## Exercise brief
Give all of the data again exactly as written, omitting every image.

## Dataset extract
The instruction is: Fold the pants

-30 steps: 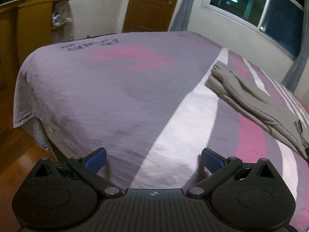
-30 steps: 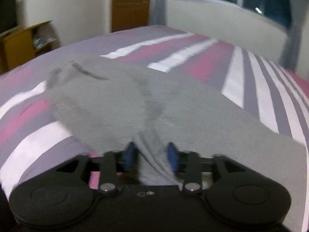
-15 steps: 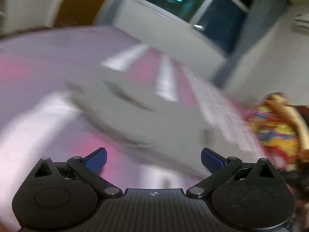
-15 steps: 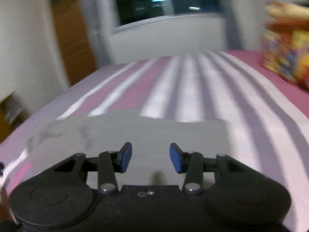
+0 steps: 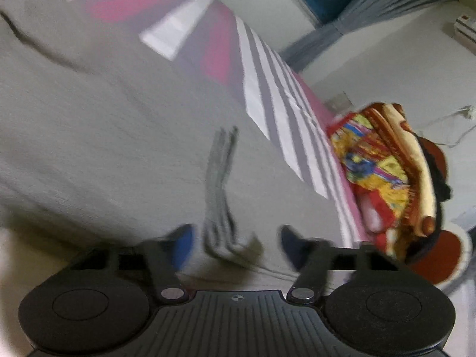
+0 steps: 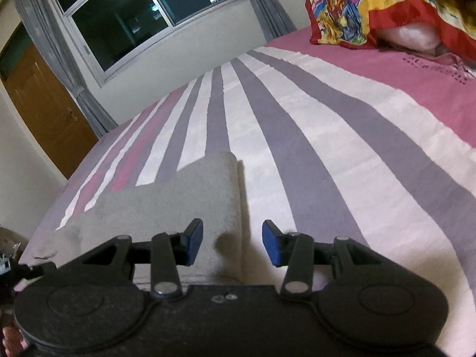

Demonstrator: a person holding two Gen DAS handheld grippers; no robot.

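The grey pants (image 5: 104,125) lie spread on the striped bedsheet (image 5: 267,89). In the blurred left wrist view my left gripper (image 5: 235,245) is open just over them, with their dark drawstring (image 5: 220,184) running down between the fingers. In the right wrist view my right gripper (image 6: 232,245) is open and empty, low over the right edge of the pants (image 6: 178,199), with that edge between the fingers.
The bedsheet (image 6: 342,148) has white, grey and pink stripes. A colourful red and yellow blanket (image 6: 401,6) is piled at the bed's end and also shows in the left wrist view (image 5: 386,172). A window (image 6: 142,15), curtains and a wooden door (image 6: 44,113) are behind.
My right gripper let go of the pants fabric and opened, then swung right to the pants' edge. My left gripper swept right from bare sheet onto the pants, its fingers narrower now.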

## Output for this exercise
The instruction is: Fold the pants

-30 steps: 
-30 steps: 
-15 steps: 
-15 steps: 
+0 steps: 
+0 steps: 

Demonstrator: a person holding two Gen DAS handheld grippers; no robot.

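The grey pants (image 5: 104,125) lie spread on the striped bedsheet (image 5: 267,89). In the blurred left wrist view my left gripper (image 5: 235,245) is open just over them, with their dark drawstring (image 5: 220,184) running down between the fingers. In the right wrist view my right gripper (image 6: 232,245) is open and empty, low over the right edge of the pants (image 6: 178,199), with that edge between the fingers.
The bedsheet (image 6: 342,148) has white, grey and pink stripes. A colourful red and yellow blanket (image 6: 401,6) is piled at the bed's end and also shows in the left wrist view (image 5: 386,172). A window (image 6: 142,15), curtains and a wooden door (image 6: 44,113) are behind.
My right gripper let go of the pants fabric and opened, then swung right to the pants' edge. My left gripper swept right from bare sheet onto the pants, its fingers narrower now.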

The given output is the complete response.